On January 14, 2006, John Resig introduced a JavaScript library called jQuery at BarCamp in New York City. Now, 20 years later, the jQuery team is happy to announce the final release of jQuery 4.0.0. After a long development cycle and several pre-releases, jQuery 4.0.0 brings many improvements and modernizations. It is the first major version release in almost 10 years and includes some breaking changes, so be sure to read through the details below before upgrading. Still, we expect that most users will be able to upgrade with minimal changes to their code.
Many of the breaking changes are ones the team has wanted to make for years, but couldn't in a patch or minor release. We've trimmed legacy code, removed some previously-deprecated APIs, removed some internal-only parameters to public functions that were never documented, and dropped support for some "magic" behaviors that were overly complicated.
We have an upgrade guide and jQuery Migrate plugin release ready to assist with the transition. Please upgrade and let us know if you encounter any issues.
As usual, the release is available on our CDN and the npm package manager. Other third party CDNs will probably have it available soon as well, but remember that we don’t control their release schedules and they will need some time. Here are the highlights for jQuery 4.0.0.
IE<11 support removed
jQuery 4.0 drops support for IE 10 and older. Some may be asking why we didn't remove support for IE 11. We plan to remove support in stages, and the next step will be released in jQuery 5.0. For now, we'll start by removing code specifically supporting IE versions older than 11.
We also dropped support for other very old browsers, including Edge Legacy, iOS versions earlier than the last 3, Firefox versions earlier than the last 2 (aside from Firefox ESR), and Android Browser. No changes should be required on your end. If you need to support any of these browsers, stick with jQuery 3.x.
Trusted Types and CSP
jQuery 4.0 adds support for Trusted Types, ensuring that HTML wrapped in TrustedHTML can be used as input to jQuery manipulation methods in a way that doesn't violate the require-trusted-types-for Content Security Policy directive.
Along with this, while some AJAX requests were already using <script> tags to maintain attributes such as crossdomain, we have since switched most asynchronous script requests to use <script> tags to avoid any CSP errors caused by using inline scripts.

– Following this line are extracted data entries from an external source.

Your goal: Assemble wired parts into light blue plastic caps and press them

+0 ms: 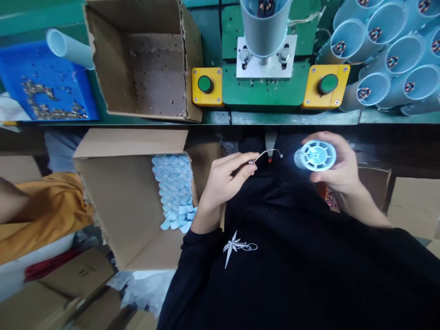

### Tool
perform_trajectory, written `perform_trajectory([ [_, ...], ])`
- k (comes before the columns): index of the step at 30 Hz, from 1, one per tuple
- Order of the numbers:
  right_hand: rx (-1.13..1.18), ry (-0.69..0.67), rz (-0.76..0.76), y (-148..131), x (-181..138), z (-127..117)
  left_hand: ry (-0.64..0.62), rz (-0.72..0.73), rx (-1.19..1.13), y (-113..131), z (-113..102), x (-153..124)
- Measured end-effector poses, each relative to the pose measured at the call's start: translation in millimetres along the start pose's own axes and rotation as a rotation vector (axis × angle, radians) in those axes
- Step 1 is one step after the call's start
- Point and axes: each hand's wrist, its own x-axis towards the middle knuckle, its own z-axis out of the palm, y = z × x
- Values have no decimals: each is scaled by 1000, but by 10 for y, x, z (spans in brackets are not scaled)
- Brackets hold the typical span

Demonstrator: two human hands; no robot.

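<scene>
Between the thumb and fingers of my left hand (227,178) is a small metallic part, mostly hidden, from which a thin pale wire (270,150) curves to the right. My right hand (340,162) is wrapped round a light blue plastic tube (318,155), its spoked end turned up towards me. The two hands are apart, over my lap and below the bench edge. Above them, a larger light blue tube (264,34) with a dark part inside stands on a metal fixture plate (266,68) of the green machine.
Yellow boxes with green buttons (205,84) (327,84) flank the fixture. Several blue tubes with copper-wound parts (392,59) stand right. Left on the bench are a cardboard box (154,73) and a blue tray of small metal pieces (55,87). A carton (127,206) holds more tubes. Another person's orange clothing (51,206) shows left.
</scene>
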Motion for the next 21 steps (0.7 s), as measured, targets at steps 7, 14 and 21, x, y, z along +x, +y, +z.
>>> perform_trajectory([
  [7, 84, 85, -75, -11, -1, 50, 126, 315, -33, 118, 165, 14],
  [14, -10, -79, -93, 10, -27, 67, 144, 386, 12, 144, 303, 50],
  [21, -141, -87, -192, -20, -21, 107, 68, 419, 56, 130, 425, 141],
])
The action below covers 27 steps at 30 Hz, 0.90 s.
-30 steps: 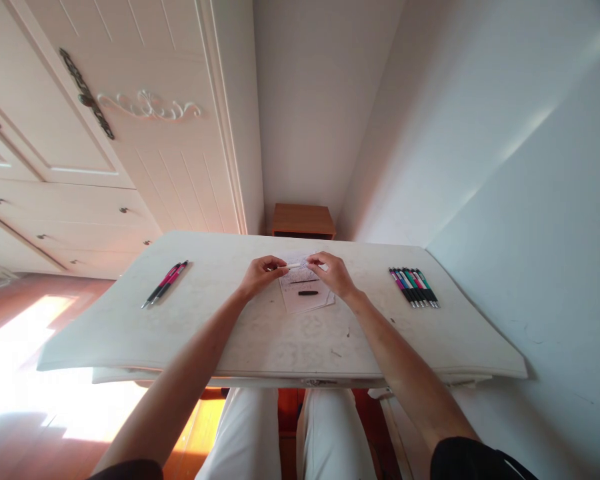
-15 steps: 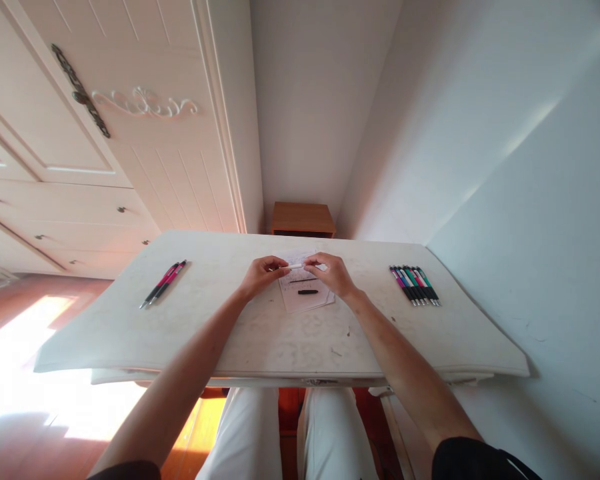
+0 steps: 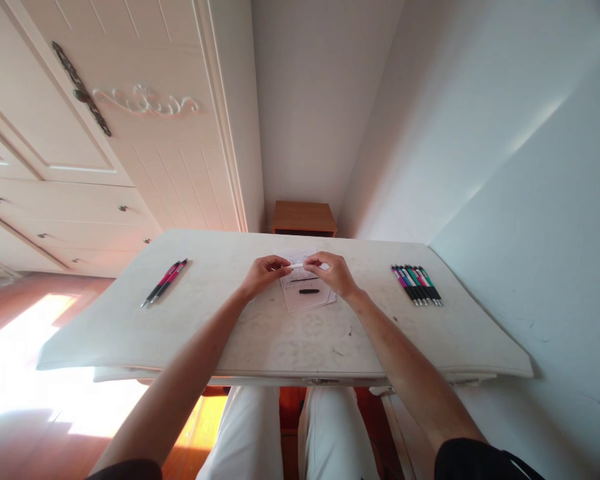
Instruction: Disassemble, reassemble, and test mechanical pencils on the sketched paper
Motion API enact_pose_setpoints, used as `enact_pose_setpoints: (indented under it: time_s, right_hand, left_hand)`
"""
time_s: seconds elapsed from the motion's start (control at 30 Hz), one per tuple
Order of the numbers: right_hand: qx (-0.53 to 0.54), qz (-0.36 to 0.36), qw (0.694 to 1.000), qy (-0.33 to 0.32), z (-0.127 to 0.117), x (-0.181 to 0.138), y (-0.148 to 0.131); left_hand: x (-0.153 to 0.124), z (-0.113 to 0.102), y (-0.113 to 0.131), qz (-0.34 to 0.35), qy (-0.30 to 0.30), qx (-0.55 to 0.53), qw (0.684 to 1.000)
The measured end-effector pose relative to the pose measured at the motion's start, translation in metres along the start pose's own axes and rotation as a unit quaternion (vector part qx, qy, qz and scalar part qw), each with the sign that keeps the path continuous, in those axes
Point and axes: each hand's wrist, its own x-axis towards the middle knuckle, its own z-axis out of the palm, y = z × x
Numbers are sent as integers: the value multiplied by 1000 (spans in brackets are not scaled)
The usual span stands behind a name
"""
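Over the sheets of paper (image 3: 305, 303), my left hand (image 3: 265, 274) and my right hand (image 3: 334, 272) pinch the two ends of a white pen barrel (image 3: 297, 266) held level between them. Fingers hide both ends of the barrel. Below it on the paper lies a thin dark pen refill (image 3: 305, 280). Nearer to me, a short black pen grip (image 3: 309, 291) rests on the same paper, touched by neither hand. Handwriting covers the upper part of the paper.
Two pink and black pens (image 3: 164, 283) lie side by side at the left of the white table (image 3: 290, 347). A row of several coloured pens (image 3: 417, 285) lies at the right. Beyond the far edge stands a brown wooden cabinet (image 3: 304, 217); a wall borders the right side.
Both hands keep their pinch on the white pen barrel and have hardly moved. The whole view has shifted very slightly. The things on the table lie as before.
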Motion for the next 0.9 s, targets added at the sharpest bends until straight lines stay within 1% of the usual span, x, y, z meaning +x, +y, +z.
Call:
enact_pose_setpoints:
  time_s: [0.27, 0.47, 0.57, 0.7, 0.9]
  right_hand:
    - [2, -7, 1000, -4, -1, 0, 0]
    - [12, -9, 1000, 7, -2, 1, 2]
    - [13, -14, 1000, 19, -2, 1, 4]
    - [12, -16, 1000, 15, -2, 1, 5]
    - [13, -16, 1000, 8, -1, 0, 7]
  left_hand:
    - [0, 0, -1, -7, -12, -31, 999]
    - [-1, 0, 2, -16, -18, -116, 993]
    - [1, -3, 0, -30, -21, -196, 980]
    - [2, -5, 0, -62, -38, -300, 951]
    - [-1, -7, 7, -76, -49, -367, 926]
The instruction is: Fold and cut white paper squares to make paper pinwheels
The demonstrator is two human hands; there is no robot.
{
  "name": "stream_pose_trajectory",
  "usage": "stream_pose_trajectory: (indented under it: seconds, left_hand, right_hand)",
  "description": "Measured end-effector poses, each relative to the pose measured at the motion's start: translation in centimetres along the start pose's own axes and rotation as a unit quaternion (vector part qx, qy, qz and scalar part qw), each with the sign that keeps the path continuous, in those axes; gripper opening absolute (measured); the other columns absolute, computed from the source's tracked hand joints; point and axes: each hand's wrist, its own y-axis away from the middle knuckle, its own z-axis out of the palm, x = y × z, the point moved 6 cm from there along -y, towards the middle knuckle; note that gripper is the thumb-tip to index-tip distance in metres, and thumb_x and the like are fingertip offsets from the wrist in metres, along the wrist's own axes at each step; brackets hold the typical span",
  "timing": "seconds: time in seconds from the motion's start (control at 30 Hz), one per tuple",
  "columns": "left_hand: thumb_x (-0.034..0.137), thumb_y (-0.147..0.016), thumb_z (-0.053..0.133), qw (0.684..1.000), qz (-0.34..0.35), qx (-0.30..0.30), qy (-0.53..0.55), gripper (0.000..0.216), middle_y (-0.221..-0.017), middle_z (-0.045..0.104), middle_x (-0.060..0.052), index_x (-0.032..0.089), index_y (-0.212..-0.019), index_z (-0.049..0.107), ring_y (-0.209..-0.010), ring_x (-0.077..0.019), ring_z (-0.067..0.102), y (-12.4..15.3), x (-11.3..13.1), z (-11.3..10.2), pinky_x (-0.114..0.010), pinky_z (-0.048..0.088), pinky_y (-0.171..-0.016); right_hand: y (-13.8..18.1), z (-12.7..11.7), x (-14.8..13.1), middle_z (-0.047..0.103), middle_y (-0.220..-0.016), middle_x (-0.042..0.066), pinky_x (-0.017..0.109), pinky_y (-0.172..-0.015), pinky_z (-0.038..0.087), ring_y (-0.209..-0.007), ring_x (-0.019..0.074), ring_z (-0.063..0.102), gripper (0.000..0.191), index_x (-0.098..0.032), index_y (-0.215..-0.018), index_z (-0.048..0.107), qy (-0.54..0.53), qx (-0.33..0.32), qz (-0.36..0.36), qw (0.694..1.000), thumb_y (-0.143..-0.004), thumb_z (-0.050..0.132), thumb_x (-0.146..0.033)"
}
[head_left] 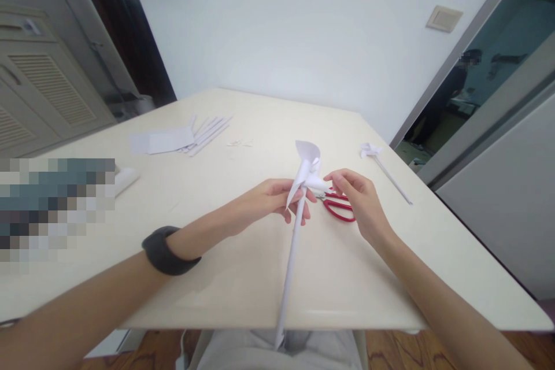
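Note:
A white paper pinwheel [309, 173] on a rolled paper stick [291, 263] is upright in front of me, the stick's lower end past the table's front edge. My left hand [277, 196] is closed round the stick just below the blades. Close by on the right, my right hand [358, 196] has its thumb and fingers curled together at the tip of one blade. Whether they pinch that blade or something small is hidden. Red-handled scissors [340, 211] lie on the table behind the right hand, partly covered by it.
Another paper pinwheel [370, 150] lies at the right of the table [269, 110]. Paper sheets [167, 140] and several paper strips [211, 134] are at the back left. Small white sticks [239, 143] lie nearby. A blurred-out object [56, 202] occupies the left side.

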Motion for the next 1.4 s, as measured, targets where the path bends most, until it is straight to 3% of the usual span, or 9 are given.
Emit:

There are still a few cases where XHR is used for asynchronous script requests, such as when the"headers" option is passed (use scriptAttrs instead!), but we now use a <script> tag whenever possible.
jQuery source migrated to ES modules
It was a special day when the jQuery source on the main branch was migrated from AMD to ES modules. The jQuery source has always been published with jQuery releases on npm and GitHub, but could not be imported directly as modules without RequireJS, which was jQuery's build tool of choice. We have since switched to Rollup for packaging jQuery and we do run all tests on the ES modules separately. This makes jQuery compatible with modern build tools, development workflows, and browsers through the use of <script type=module>.